By this point, I know you must wonder how Ken skipping work turned from being a solo project to project “WE skip work” I am sure. The simple reason is that I take my friendships quite seriously. I am the sort of friend that will be beside you in jail when you get caught committing murder because I was caught as I tried to help you conceal the evidence. So in this particular instance, I wasn’t going to let Ken enjoy his freedom alone. The sad thing about karma is that it always has a way of getting back at you… it is like misfortune, which never misses either. And it did strike us when we least needed it. Murphy’s Law dictates that bad things always happen when they are least needed or expected.

The instant we got out of that office, we knew we had a whole day to ourselves to party and simply spoil ourselves. We had made a list of people to call in advance- people that were jobless enough to turn up no matter what. We were happy; happier than my friend Elvis when he discovered he could actually delete Windows to create more space for porn in his computer hard drive, and then use a Linux Ubuntu Live CD to boot the computer and access the stash. No more creating folders and subfolders like ‘Office/Documents/Important/Backup/New folder/etc…/’. (It works by the way, this is not made up.) He is way past that age now, or so he tells us. Anyway, we had just left town and we were on our way to Ken’s place when his girlfriend, Anita, called.
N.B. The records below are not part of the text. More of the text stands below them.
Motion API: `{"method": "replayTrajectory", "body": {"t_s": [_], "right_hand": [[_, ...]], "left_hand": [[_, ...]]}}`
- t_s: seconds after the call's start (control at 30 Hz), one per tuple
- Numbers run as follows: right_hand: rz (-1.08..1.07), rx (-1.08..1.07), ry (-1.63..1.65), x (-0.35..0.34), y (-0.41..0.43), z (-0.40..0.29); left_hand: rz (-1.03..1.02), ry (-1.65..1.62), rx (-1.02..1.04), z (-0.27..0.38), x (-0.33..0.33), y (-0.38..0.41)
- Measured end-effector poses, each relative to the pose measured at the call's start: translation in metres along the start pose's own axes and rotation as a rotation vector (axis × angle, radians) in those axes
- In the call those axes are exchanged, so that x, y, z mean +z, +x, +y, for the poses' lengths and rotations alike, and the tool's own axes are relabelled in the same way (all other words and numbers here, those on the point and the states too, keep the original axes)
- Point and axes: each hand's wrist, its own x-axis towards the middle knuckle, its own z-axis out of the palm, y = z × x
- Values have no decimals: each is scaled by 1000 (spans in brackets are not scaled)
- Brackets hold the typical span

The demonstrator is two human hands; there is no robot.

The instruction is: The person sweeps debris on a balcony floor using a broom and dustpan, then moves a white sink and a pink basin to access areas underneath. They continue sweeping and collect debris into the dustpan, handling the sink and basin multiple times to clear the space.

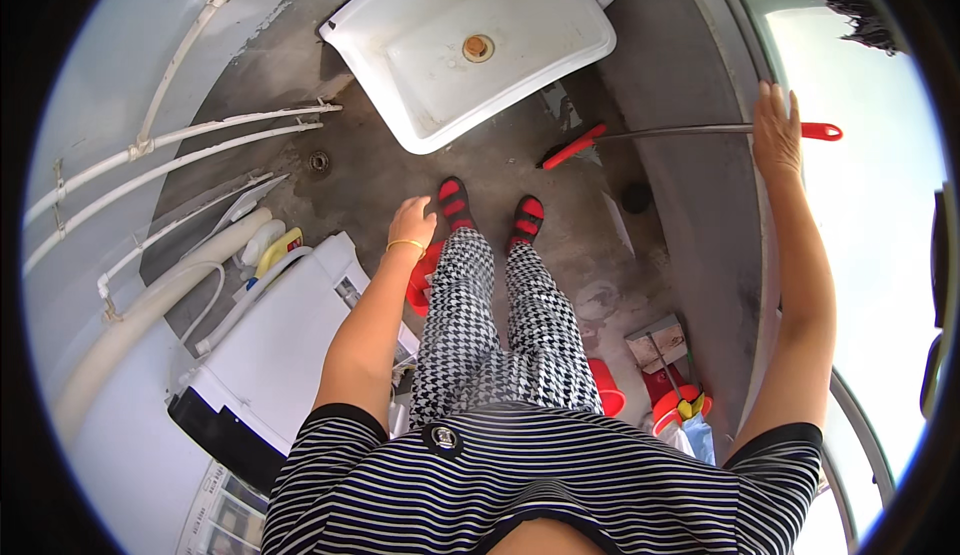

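Observation:
My right hand [778,131] is at the window ledge on the right, its fingers stretched out over the red-ended handle of a long floor brush [679,131]. The handle passes beneath the hand; whether the thumb holds it is hidden. The brush's red head [571,148] is low near the floor, right of the sink. My left hand [414,219], with a gold-coloured bracelet at the wrist, hangs with nothing in it, its fingers loosely bent and apart. A white ceramic sink [420,82] with a brown plug or cap in its drain lies ahead of me.
White pipes [225,121] run along the left wall. A white appliance [277,330] stands at my left, bottles [279,249] behind it. Red basins [421,285] are near my legs. A dustpan [658,341] and red bucket [679,409] are at lower right. The concrete floor [487,157] has damp patches.

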Motion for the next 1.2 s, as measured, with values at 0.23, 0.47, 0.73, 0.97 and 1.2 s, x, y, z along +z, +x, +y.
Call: {"method": "replayTrajectory", "body": {"t_s": [0.23,0.47,0.73,0.97,1.2], "right_hand": [[-33,139,189,-1,5,-23],[-76,158,256,16,3,-24],[-98,162,288,26,0,-23],[-62,169,256,33,1,-24],[-87,180,213,30,4,-27]], "left_hand": [[271,468,192,32,-3,95],[51,704,218,60,-2,129],[84,608,393,46,10,139],[92,552,450,41,11,142],[60,521,427,37,7,141]]}}
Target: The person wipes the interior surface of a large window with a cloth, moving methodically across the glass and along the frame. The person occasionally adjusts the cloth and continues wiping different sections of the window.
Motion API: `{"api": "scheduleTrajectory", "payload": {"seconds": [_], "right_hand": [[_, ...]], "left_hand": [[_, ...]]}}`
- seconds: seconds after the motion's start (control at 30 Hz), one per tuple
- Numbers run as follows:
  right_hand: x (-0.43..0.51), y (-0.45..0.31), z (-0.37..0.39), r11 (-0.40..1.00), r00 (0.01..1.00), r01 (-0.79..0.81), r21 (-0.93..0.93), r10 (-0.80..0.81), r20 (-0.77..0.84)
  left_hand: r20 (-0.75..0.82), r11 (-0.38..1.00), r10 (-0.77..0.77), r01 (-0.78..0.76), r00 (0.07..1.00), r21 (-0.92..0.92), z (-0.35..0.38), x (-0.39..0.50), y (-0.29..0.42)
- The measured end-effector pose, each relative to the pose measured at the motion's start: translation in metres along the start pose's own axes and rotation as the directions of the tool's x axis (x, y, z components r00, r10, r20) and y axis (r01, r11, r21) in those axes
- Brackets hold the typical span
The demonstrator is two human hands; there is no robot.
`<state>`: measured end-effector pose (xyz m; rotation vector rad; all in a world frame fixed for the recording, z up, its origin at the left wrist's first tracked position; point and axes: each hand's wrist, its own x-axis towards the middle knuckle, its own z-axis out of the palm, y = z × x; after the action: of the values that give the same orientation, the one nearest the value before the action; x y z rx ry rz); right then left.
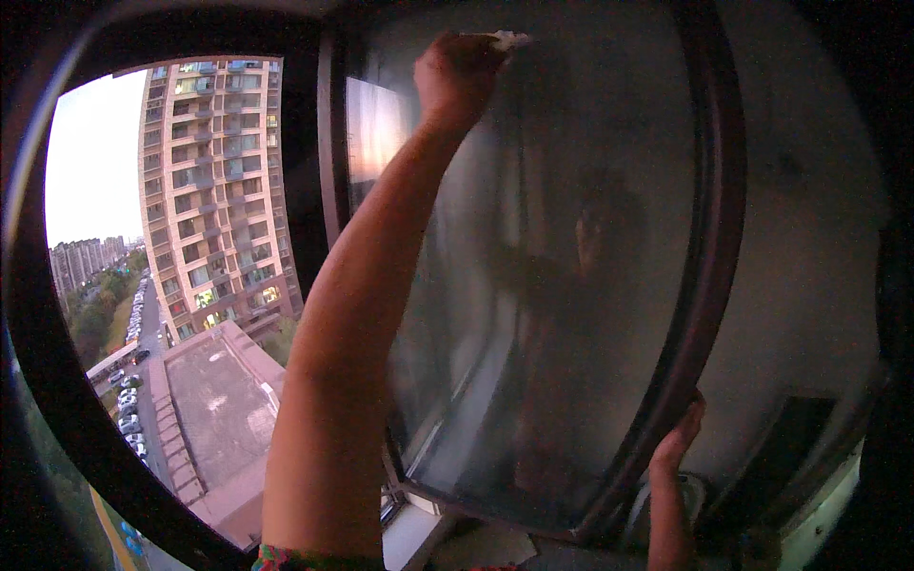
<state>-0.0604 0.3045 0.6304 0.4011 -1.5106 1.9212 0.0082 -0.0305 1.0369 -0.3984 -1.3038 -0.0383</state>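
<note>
My left hand [460, 71] is raised to the upper part of a glass pane [571, 357], closed around a crumpled white cloth or tissue [510, 39] that lies against the glass. The pane sits in a dark window sash [721, 143] that stands swung away from the window opening. At the lower right, my right hand [678, 435] grips the outer edge of this sash; part of its fingers is hidden by the frame. The glass looks hazy and streaked, with a dim reflection of a person in it.
Left of my arm, the dark window frame [303, 143] borders an opening with a tall apartment building [214, 178], a flat lower roof [214, 400] and parked cars [128, 414] far below. A pale sill [414, 532] lies under the sash. A dark panel-like object [792, 442] stands lower right.
</note>
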Motion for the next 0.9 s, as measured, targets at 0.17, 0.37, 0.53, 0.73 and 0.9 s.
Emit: {"api": "scheduleTrajectory", "payload": {"seconds": [0.17, 0.37, 0.53, 0.73, 0.9], "right_hand": [[0.004, 0.004, -0.003, 0.994, 0.992, -0.084, -0.063, 0.077, -0.104], [0.009, -0.003, -0.003, 0.999, 0.999, -0.026, 0.038, 0.025, 0.032], [0.016, -0.002, -0.008, 0.988, 0.989, -0.1, -0.115, 0.086, -0.12], [0.02, 0.01, -0.013, 0.981, 0.989, -0.064, -0.185, 0.038, -0.14], [0.016, -0.004, -0.006, 0.997, 0.998, -0.026, -0.079, 0.022, -0.054]], "left_hand": [[0.387, 0.699, -0.329, 0.497, 0.862, -0.514, -0.056, -0.062, 0.054], [0.697, -0.208, -0.484, 0.704, 0.529, -0.679, -0.067, -0.117, 0.059], [0.687, -0.205, -0.545, 0.717, 0.481, -0.666, -0.068, -0.117, 0.065], [0.094, 0.869, -0.398, 0.408, 0.912, -0.28, -0.059, -0.094, 0.046], [-0.043, 0.978, -0.109, 0.115, 0.993, 0.173, -0.048, -0.112, 0.038]]}}
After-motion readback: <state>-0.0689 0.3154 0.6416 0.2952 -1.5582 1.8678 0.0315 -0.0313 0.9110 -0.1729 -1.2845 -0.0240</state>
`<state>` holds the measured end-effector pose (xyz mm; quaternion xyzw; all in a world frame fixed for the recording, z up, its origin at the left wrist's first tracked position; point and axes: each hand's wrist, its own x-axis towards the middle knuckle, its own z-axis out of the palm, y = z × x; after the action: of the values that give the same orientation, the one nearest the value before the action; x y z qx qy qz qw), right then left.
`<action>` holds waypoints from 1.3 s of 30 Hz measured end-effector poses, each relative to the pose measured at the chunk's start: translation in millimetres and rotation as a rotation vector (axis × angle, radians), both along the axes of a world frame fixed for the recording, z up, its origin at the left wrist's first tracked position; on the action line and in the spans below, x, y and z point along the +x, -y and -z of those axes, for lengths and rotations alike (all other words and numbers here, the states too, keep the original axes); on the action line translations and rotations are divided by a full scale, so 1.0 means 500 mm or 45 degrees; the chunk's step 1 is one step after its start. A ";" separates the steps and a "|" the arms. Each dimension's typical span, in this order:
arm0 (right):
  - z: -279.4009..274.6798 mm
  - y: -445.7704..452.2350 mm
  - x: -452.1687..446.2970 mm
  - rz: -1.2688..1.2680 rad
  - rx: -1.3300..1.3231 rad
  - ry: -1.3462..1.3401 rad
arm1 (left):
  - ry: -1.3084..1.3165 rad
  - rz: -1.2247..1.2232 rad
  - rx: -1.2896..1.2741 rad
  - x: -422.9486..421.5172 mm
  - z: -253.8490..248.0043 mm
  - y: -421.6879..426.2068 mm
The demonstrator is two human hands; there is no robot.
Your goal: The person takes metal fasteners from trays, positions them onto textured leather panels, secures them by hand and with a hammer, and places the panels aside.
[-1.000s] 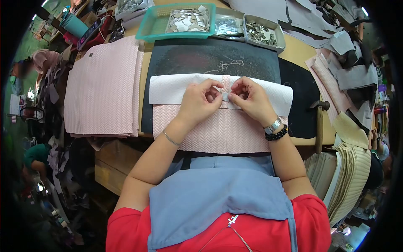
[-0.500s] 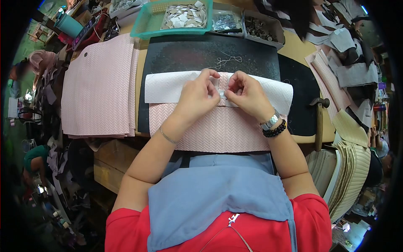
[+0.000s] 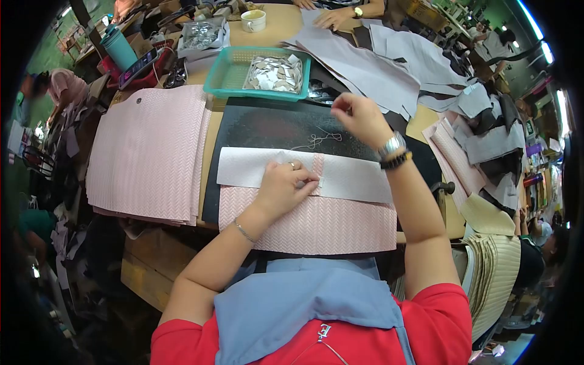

That single phone call changed our day. Karma. Turns out she had missed her period and she actually thought she was pregnant. It gets worse. She was just from the clinic and they confirmed it. And she wanted to keep the baby. Her father is a senior man in one of the current government’s offices. And she’s still in school. Ken wanted an abortion done as soon as possible and he had somehow convinced her it was the best way forward. I would have been okay, except, I did not agree with them. In my honest opinion as I told him, Anita’s initial decision was the right one. It was finally time for him to take responsibility for his actions and I demanded they keep the baby. This baby was the product of a sperm that had fought so hard to beat the rest of the pack to the jackpot and only God knows whether it might have been the one with the DNA of the next president of this country… Okay, on second thought, maybe even the Antichrist, but hey, just like you and me, it deserved its right to life and to see the light of day. Human life is precious, it doesn’t matter how tiny. Besides, if WE did go through with the abortion, how the hell were we supposed to drink away OUR sorrows with no money?

To cut the story short, after I had successfully sold my opinion to Ken, we spent most of the day trying to convince Anita to keep the baby and then, she spent the remaining hours trying to convince us that the best step to take was to inform Ken’s parents as well as hers. In the end, neither party’s parents have been informed yet… We are in fact nursing hangovers and I don’t see either of us making it to work or school tomorrow in Anita’s case. What does matter though is that I feel proud of myself because today I saved a life. The moral of my story or rather, what I learnt from my experience is that not all babies are made as a result of alcohol and two, that alcohol does save lives at times. I believe God finally found a use for my alcoholic tendencies. I may have been selfishly trying to save money for alcohol by preventing Ken from going through with the abortion but it has to count for something that because of me, Kenya’s population expects to increase by one, or God forbid more, in the next nine months. Now, sadly, I have to say bye. My boss is calling I know to ask why I am not in for work and I am off to apply for my Nobel Prize.